Make an exact transcript of the lines in the data below, starting with the one containing "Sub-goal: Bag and" and going on through the one containing "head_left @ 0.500", with both included and the pictures left out.

--- Information provided Enclosed Below ---

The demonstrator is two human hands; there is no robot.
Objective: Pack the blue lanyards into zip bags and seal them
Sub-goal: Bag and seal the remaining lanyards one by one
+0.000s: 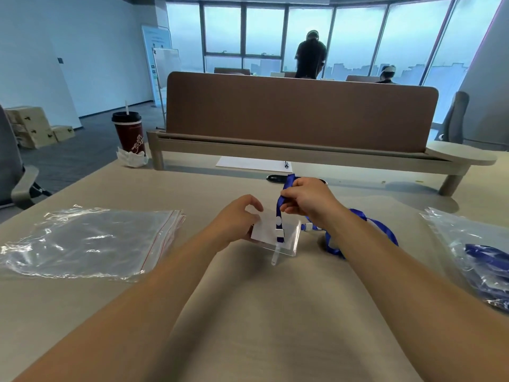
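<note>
The blue lanyard (288,183) is held just above the middle of the table (275,312), its strap pinched between the curled thumb and fingers of the right hand (308,199). The strap is drawn up and away from the clear badge holder (264,232) clipped to its lower end. The rest of the strap is seen looping behind the right wrist and lying on the tabletop. The left edge of the badge holder, with a white card inside, is gripped by the left hand (237,220), fingers curled over the top and thumb tucked under. A flat stack of empty zip bags (91,244) with red seal lines is laid on the table well to the left. A filled zip bag (479,260) with blue lanyards inside is placed at the right edge. Farther back, a sheet of paper (253,164) with a pen (286,164) on it is found beneath a brown desk divider (297,111). A dark red cup (129,133) with a crumpled white wad (132,158) at its foot is set at the far left corner.
</note>
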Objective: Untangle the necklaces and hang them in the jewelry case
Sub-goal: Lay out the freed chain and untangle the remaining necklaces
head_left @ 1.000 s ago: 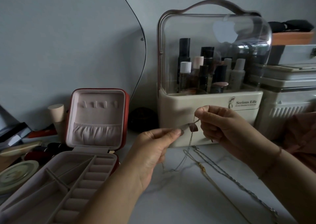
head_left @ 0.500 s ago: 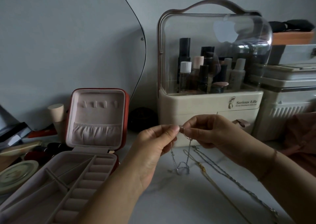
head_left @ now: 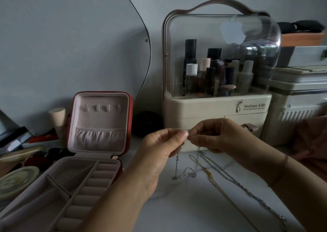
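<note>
Together, both hands (head_left: pixel 187 139) pinch what seems the silver necklace's (head_left: pixel 185 173) clasp above the table (head_left: pixel 177 210).

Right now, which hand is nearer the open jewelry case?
Left. The left hand is just to the right of the jewelry case, beside its hinge corner. The right hand is further right, pinching the silver necklace together with the left.

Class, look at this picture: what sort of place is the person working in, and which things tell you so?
Probably a dressing table at home. A clear-lidded organiser holds cosmetic bottles, an open jewelry case stands beside it, and a mirror's curved edge runs along the wall.
</note>
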The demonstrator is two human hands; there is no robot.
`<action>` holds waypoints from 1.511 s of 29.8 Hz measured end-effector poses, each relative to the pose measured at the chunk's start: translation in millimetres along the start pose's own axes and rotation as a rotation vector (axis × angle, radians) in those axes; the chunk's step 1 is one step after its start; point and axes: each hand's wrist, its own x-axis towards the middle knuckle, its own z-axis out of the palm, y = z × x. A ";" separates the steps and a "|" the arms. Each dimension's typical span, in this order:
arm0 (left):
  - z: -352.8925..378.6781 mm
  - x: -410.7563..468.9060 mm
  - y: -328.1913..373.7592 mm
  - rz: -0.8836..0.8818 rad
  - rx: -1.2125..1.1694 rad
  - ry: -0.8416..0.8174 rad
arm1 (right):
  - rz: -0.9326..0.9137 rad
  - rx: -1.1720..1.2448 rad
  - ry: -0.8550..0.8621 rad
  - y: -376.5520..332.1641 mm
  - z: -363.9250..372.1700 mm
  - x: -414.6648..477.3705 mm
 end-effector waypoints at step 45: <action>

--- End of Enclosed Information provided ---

> [Result]
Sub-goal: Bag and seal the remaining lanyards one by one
+0.000s: 
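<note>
The blue lanyard (288,183) is held just above the middle of the table (275,312), its strap pinched between the curled thumb and fingers of the right hand (308,199). The strap is drawn up and away from the clear badge holder (264,232) clipped to its lower end. The rest of the strap is seen looping behind the right wrist and lying on the tabletop. The left edge of the badge holder, with a white card inside, is gripped by the left hand (237,220), fingers curled over the top and thumb tucked under. A flat stack of empty zip bags (91,244) with red seal lines is laid on the table well to the left. A filled zip bag (479,260) with blue lanyards inside is placed at the right edge. Farther back, a sheet of paper (253,164) with a pen (286,164) on it is found beneath a brown desk divider (297,111). A dark red cup (129,133) with a crumpled white wad (132,158) at its foot is set at the far left corner.
</note>
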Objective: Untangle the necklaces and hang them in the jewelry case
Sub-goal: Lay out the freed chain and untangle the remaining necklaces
head_left @ 1.000 s ago: 
head_left @ 0.500 s ago: 

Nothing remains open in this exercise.